======== DATA SEGMENT ========

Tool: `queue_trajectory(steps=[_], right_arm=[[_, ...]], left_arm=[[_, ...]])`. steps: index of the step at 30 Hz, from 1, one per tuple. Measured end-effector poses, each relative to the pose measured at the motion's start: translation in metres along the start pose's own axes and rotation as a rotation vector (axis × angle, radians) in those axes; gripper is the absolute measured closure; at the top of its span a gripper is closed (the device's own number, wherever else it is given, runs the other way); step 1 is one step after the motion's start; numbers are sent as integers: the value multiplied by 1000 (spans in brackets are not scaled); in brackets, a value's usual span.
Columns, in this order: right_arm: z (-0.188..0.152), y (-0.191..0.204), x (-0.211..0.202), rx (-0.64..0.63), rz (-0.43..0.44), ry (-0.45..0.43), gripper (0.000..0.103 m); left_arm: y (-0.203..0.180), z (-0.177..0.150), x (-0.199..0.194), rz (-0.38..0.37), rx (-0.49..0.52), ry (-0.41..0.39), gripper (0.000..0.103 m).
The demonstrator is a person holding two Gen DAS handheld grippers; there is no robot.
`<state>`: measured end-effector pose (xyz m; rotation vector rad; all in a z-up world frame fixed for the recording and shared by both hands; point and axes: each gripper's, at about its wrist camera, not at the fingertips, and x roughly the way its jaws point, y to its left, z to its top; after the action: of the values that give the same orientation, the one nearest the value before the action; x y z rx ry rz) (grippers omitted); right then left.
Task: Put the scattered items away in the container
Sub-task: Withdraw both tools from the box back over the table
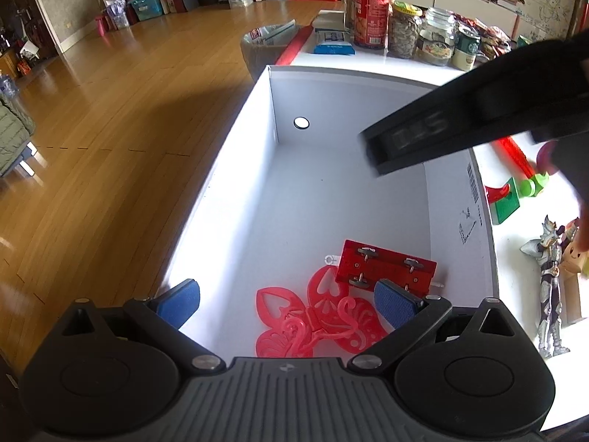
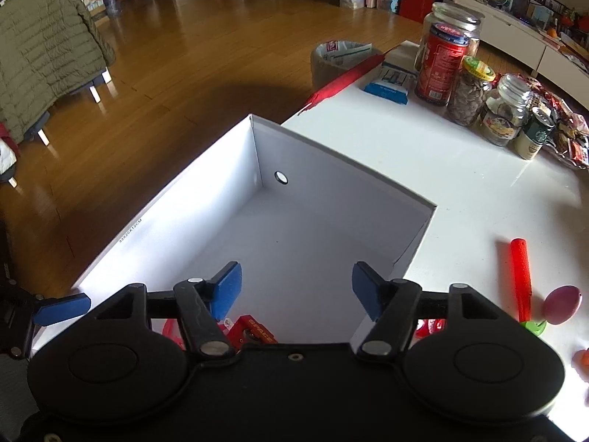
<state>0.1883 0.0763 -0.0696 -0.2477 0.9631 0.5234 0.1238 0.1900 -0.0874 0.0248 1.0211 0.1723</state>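
Hovered over the near end of the white cardboard box: left gripper, blue pads spread wide, nothing between them. Lay just beyond those pads, on the box floor: a red filigree butterfly cutout, and at its 1 o'clock, touching or overlapping it, a red toy car flipped wheels-up. Hung over the same box from the 3 o'clock side: right gripper, pads parted with only air in the gap, its dark body blurred across the left wrist view. Glimpsed under it, at the box's near end, the car's red side lettered "SPACE". Stood outside the box on the white table, at 3 o'clock: a silver-armoured action figure, a small cardboard-coloured figure touching it, a red-and-green toy, a red foam stick on a green base and a pink egg-shaped piece just beside it. Sat farther off at 1 o'clock: a blue-and-white packet, a red labelled can, glass jars and a green-and-white can. Spread beyond, at 11 o'clock: wooden floor and a wastebasket.
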Motion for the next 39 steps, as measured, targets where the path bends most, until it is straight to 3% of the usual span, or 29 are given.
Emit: queue_trajectory(steps=[8,17,27,32,39], right_arm=[[-26,-39,-62,75,-47,-107,15],[-102,-111,-128,188,-170,-114,13],[-190,-174,-164,298,-260,-118,12],[-227,-199,-167,351,-273,-113,12],[-244,-227,-154,380,-265,-71,12]], left_arm=[[-4,-4,-25,-6,11,-58,2],[-47,-11,-73,-73,90,-131,2],[-136,-27,-125,-160,247,-202,1],[-186,-39,-122,-188,330,-184,1],[-243,-52,-83,-189,438,-107,1]])
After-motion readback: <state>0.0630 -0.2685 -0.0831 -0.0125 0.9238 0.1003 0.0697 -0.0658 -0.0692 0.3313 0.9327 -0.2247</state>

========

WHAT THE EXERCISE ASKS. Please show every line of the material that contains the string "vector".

RESPONSE AREA.
Tool: `queue_trajectory(steps=[_], right_arm=[[_, ...]], left_arm=[[_, ...]])`. steps: index of the step at 30 Hz, from 1, one per tuple. Measured end-effector poses, each relative to the pose measured at the motion's start: translation in metres along the start pose's own axes and rotation as a rotation vector (axis × angle, radians) in those axes; gripper is the absolute measured closure; at the top of its span a gripper is closed (the device's own number, wherever else it is given, runs the other way); step 1 is one step after the motion's start; numbers are sent as integers: the value multiplied by 1000 (spans in brackets are not scaled); in brackets, a value's usual span.
`<state>`: measured end-effector pose (xyz m; rotation vector rad; all in a z-up world frame fixed for the recording and shared by both hands; point and axes: each gripper's, at about its wrist camera, not at the fingertips, and x roughly the way its jaws point, y to its left, z to its top; after the action: of the values that give the same orientation, the one nearest the value before the action; x y z rx ry rz) (grippers omitted); right then left.

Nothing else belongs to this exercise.